With calls, one strategy is simply to buy a naked call option. This is a very popular strategy because it generates income and reduces some risk of being long on the stock alone. The trade-off is that you must be willing to sell your shares at a set price—the short strike price. To execute the strategy, you purchase the underlying stock as you normally would, and simultaneously write—or sell—a call option on those same shares. With day trading, there is a high propensity for financial loss, particularly when leverage is involved. This is in addition to any fees and commissions that the day trader already has expensed when entering and exiting positions.

Those 3 options trading strategies have a place in even the most conservative portfolios which is why I believe they are the 3 best options trading strategies everybody should know. And since you’re acquiring shares for less than you would by buying them outright, this is one of the safest options strategies. The second biggest problem for option buyers is that while options give you leverage (one contract represents 100 shares of stock), that leverage is worthless if your contracts expire worthless.
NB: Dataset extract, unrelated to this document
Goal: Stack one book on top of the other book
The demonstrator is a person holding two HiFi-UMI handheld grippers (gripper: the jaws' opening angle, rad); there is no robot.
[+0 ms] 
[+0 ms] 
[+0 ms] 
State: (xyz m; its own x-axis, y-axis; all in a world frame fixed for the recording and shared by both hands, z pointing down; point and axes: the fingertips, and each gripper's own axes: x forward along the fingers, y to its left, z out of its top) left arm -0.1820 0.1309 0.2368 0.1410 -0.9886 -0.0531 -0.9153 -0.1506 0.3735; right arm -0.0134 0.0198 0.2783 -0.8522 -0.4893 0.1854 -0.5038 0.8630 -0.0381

Buying OTM calls gives you great leverage, but the probability of profit is incredibly low. For example, this strategy could be a wager on news from an earnings release for a company or an event related to a Food and Drug Administration (FDA) approval for a pharmaceutical stock. Losses are limited to the costs–the premium spent–for both options.

If from a fundamental development, such as an economic data report or a comment by a Fed official, your trade is based on those fundamental factors, and your trading plan should reflect that. If your trading plan relies on technical analysis, such as remaining above the 50-day moving average, again your strategy should rely on that. The key is to adjust your position size to give yourself enough room to stay within the stop loss and not risk everything in a single position. Finally, keep in mind that if you trade on margin, you can be far more vulnerable to sudden price movements. Trading on margin means borrowing your investment funds from a brokerage firm. It requires you to add funds to your account at the end of the day if your trade goes against you.